THE TASK
Check the material that follows and say how many lines include the string "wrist", giving the number alone.

INFORMATION PROVIDED
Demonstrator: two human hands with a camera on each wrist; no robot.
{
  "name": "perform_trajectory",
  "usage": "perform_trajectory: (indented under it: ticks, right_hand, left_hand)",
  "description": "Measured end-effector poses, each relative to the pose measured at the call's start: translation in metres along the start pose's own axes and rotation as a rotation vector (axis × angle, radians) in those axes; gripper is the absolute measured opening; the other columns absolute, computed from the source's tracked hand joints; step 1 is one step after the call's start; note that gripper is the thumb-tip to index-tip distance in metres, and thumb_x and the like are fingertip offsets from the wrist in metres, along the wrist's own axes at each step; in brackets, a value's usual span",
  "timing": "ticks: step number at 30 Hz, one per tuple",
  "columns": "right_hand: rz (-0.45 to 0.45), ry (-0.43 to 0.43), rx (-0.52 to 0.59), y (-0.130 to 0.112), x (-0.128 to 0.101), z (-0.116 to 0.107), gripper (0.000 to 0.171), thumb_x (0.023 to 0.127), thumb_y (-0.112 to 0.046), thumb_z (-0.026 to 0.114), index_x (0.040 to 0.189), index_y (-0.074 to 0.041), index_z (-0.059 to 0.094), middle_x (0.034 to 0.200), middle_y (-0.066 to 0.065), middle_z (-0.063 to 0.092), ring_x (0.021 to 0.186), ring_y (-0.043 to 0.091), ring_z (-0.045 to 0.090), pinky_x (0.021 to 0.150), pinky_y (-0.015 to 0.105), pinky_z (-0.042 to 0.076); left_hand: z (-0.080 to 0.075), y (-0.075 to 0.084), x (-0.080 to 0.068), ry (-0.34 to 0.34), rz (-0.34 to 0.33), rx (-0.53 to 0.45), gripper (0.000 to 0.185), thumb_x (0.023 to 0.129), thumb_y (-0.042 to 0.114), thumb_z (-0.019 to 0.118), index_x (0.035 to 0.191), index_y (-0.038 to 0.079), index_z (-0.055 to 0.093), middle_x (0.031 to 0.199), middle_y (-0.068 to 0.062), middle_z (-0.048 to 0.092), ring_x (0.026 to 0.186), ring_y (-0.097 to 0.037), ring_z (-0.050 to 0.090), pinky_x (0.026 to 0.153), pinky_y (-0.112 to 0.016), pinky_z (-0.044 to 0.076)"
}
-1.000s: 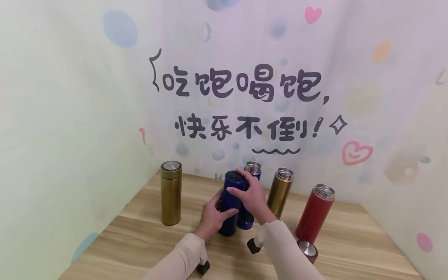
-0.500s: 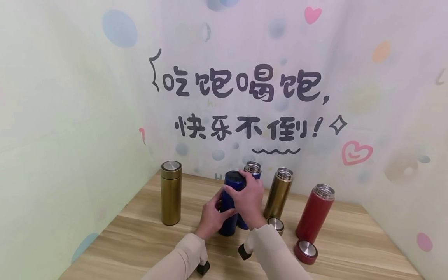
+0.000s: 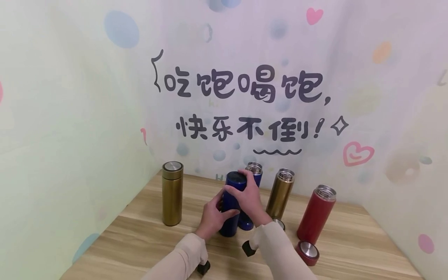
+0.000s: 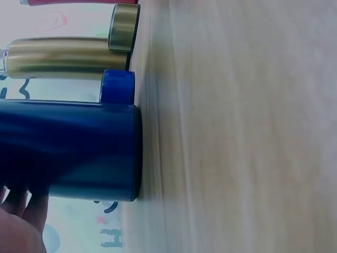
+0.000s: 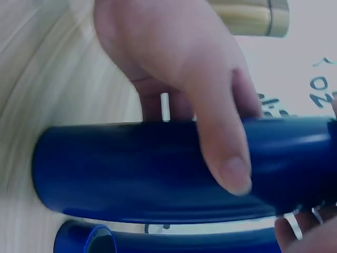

RESULT FOR THIS TASK
2